• _WHAT YOU HAVE TO DO_: Where an image appears, leave it out; otherwise repeat the data exactly.

####

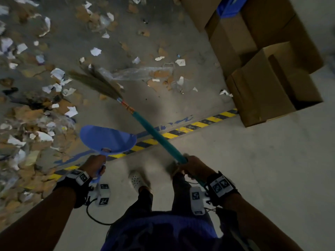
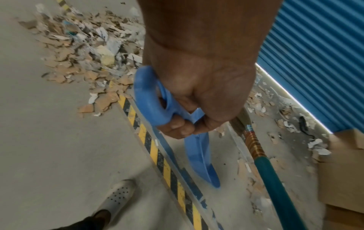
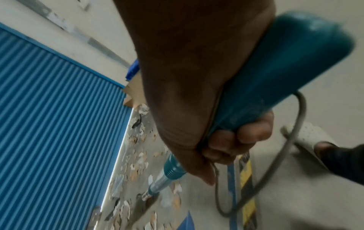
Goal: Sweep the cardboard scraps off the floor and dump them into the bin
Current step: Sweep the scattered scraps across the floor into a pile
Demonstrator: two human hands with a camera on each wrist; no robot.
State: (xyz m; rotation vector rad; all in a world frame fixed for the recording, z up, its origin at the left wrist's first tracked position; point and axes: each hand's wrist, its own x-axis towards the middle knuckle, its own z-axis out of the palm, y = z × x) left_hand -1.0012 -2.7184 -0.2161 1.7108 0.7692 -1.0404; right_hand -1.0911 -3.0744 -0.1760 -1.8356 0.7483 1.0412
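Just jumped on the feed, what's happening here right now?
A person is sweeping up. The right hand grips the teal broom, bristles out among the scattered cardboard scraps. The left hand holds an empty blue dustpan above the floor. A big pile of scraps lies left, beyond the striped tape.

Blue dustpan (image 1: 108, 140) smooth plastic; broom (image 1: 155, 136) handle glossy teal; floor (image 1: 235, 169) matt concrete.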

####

• _ANSWER BOX_:
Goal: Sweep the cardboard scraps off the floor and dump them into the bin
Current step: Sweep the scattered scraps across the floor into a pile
Demonstrator: two human hands with a camera on each wrist; no robot.
State: (xyz m; rotation vector rad; all in a world frame fixed for the recording, z up, its origin at the left wrist's first tracked position; point and axes: each hand's wrist, its own x-axis towards the middle knuckle, its own z-axis out of the palm, y = z × x) left_hand -1.0012 -2.7184 -0.2161 1.7108 0.7692 -1.0404; right_hand -1.0911 -3.0744 -0.1760 -1.8356 0.7483 1.0412
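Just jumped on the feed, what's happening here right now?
A person is sweeping up. The right hand grips the teal broom, bristles out among the scattered cardboard scraps. The left hand holds an empty blue dustpan above the floor. A big pile of scraps lies left, beyond the striped tape.

Blue dustpan (image 1: 108, 140) smooth plastic; broom (image 1: 155, 136) handle glossy teal; floor (image 1: 235, 169) matt concrete.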

No part of the exercise remains unanswered.